Time is running out and negotiators are still not happy. What will be the fate of the Paris Rule Book?
Nationally Determined Contributions (NDCs) are at the heart of the Paris Agreement. The awkward phrasing reflects the shift in climate policy thinking between the Kyoto Protocol and the Paris Agreement.
Under Kyoto, countries negotiated targets at the international level and implemented them at the national level—a top-down approach. Paris saw the shift to a bottom-up approach. Countries are now supposed to determine their own climate targets at the national level, and communicate them to the Conference of the Parties to the UN Framework Convention on Climate Change.
Every effort has been made to distinguish these NDCs from "targets". However, the Paris Agreement does three things to ensure that NDCs are concrete commitments (rather than general aspirations).
First, it requires countries to undertake and communicate ambitious NDCs. Second, it requires that a country’s second NDC must represent a progression over its first (the third must be a progression over the second, and so on). Third, it requires that countries should pursue domestic mitigation measures with the aim of achieving the objectives of their NDCs—this means that once a country has communicated an NDC, it is undertaking a legal commitment to pursue its self-determined targets.
The first NDCs were submitted in 2015, before the Paris Agreement. At the time, they were known as Intended Nationally Determined Contributions (INDC). Once a country ratified the Agreement, its INDC became its first NDC. These came in all shapes and sizes. They focused on different sectors—some included agriculture, for example, and some did not.
They were not based on standard metrics. Targets ranged from percentage reductions in global greenhouse gas emissions per unit gross domestic product (GDP), to a targeted number of electric vehicles on the road. This is why countries are currently negotiating a 'Paris Rule Book'—to set out rules and guidelines which standardise how NDCs are communicated.
The Rule Book is to be finalised at the 24th Conference of the Parties to the United Nations Framework Convention on Climate Change (UNFCCC), which commenced Monday and continues for the next 10 days.
Most critically, NDCs are currently not on the same time frame. India, for example, has indicated targets up until 2030, as has China. Other countries have communicated targets up until 2025.
These are the two most common approaches, but not the only ones. Hence countries are discussing the question of common time frames—to get all NDC communication on the same schedule.
This is different from the question of how regularly NDCs are to be communicated–Article 4.9 of the Paris Agreement is clear that countries have to submit a new NDC every five years. Hence, a country could submit an NDC in the year 2060, with targets for the time-period 2065-2075 (i.e. a 10-year time frame). It would then have to submit a new NDC in 2065 (i.e. 5 years later), with targets for 2070-2080 (still a 10-year time frame).
As covered above, however, the 10-year time frame is not the standard at present. The draft text of the Paris Rule Book currently has four options for common time-frames—five years, 10 years, five or 10 years, or left to countries themselves. This last option, as several negotiators in Katowice pointed out on Monday, is not really an option. It is in the text as a negotiating tactic, but the time for such tactics is running out.

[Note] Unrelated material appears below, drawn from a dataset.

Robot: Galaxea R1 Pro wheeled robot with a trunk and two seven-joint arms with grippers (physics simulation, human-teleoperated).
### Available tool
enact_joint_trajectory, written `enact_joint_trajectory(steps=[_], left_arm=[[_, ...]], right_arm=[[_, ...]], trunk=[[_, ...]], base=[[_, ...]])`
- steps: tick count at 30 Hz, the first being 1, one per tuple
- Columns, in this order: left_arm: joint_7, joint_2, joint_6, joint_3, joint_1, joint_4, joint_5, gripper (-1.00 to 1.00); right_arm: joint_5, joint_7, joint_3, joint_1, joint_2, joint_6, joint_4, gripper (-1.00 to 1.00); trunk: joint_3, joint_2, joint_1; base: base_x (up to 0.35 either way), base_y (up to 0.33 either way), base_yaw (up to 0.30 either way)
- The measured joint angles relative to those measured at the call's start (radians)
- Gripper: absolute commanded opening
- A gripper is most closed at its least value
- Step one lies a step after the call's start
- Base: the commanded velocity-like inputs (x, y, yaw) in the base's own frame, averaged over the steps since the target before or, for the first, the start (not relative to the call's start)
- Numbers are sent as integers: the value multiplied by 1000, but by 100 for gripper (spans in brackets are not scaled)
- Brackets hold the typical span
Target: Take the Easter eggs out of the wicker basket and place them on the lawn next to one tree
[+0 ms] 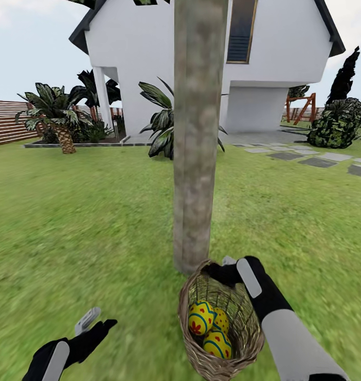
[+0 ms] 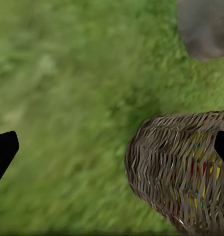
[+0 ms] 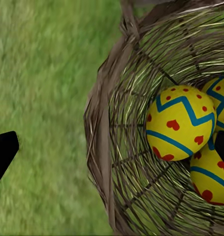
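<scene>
A pale mottled tree (image 1: 196,159) rises from the lawn (image 1: 69,222) straight ahead. The wicker basket (image 1: 188,296) sits tilted at its foot, with three yellow Easter eggs (image 1: 201,317) (image 1: 221,319) (image 1: 217,344) inside. In the right wrist view the eggs (image 3: 180,123) (image 3: 222,98) (image 3: 210,177) lie against the weave of the basket (image 3: 107,147). My right gripper (image 1: 231,269) is open at the basket's far rim, its fingers (image 3: 3,152) spread wide. My left gripper (image 1: 96,323) hangs open over the grass left of the basket (image 2: 180,167), with the trunk's base (image 2: 205,27) beyond.
A white house (image 1: 164,47) stands behind the tree. A low palm-like plant (image 1: 162,121) grows just behind the trunk and another palm (image 1: 56,114) at the far left by a slatted fence (image 1: 6,121). Grey paving stones (image 1: 318,161) and a dark bush (image 1: 336,124) lie to the right.
</scene>
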Motion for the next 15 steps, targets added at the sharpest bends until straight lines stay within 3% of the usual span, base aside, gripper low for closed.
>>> enact_joint_trajectory(steps=[10,15], left_arm=[[0,0,0,0,0,0,0,100],[-3,6,-28,-2,16,23,-32,100]], right_arm=[[1,9,0,-45,0,-56,56,100],[-2,-20,-21,-16,1,-28,28,100]], trunk=[[0,0,0],[-16,-35,19]], base=[[0,0,0],[0,0,0]])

The crux of the issue is the progressive increase in ambition required by the Paris Agreement. Shorter time-frames would mean more regular increases in ambition. The aggregate effect of the currently communicated NDCs has us on track to exceed the dangerous threshold of 1.5°C of warming in the mid-2030s—rapid and regular increases in ambition would be very welcome.
A longer time frame, in theory, could allow for more consultation and domestic planning, which could result in more sustainable increases in ambition. It is more likely, though, to lock in un-ambitious domestic planning.
The current negotiating text is the work of the co-chairs of the negotiating group on common time frames, and they have attempted to capture the preferences of the negotiators in as clear and concise a manner as possible. Perhaps unsurprisingly, there were early objections to the exclusion of some countries' preferences from the negotiating text. The discussions are hence open again for "options-between-the-options".
One such proposal is to just set a schedule until 2040, and push decisions on the schedule beyond 2040 to future negotiating sessions. This is pragmatic, but does not send a strong signal on long-term commitment to climate action. Another proposal would require countries to submit two NDCs at a time, each with a five-year time-frame. Hence, in 2060, a country would communicate an NDC for 2065-2070, and one for 2070-2075. In theory, this combines the benefits of the five and ten year time frames.
In practice, common time frames are just one of the issues at stake in Katowice. The fact that negotiators are still not happy to pick one of the options in the draft text is not a promising sign. Innovative proposals can offer a way to find compromise, but they are generally more complex to implement domestically.
Besides, momentum behind these proposals should have ideally gathered at the negotiating sessions in Bonn (in May this year) or in Bangkok (in September). With just over a week to finalize the Paris Rule Book, countries must find quicker ways to common ground.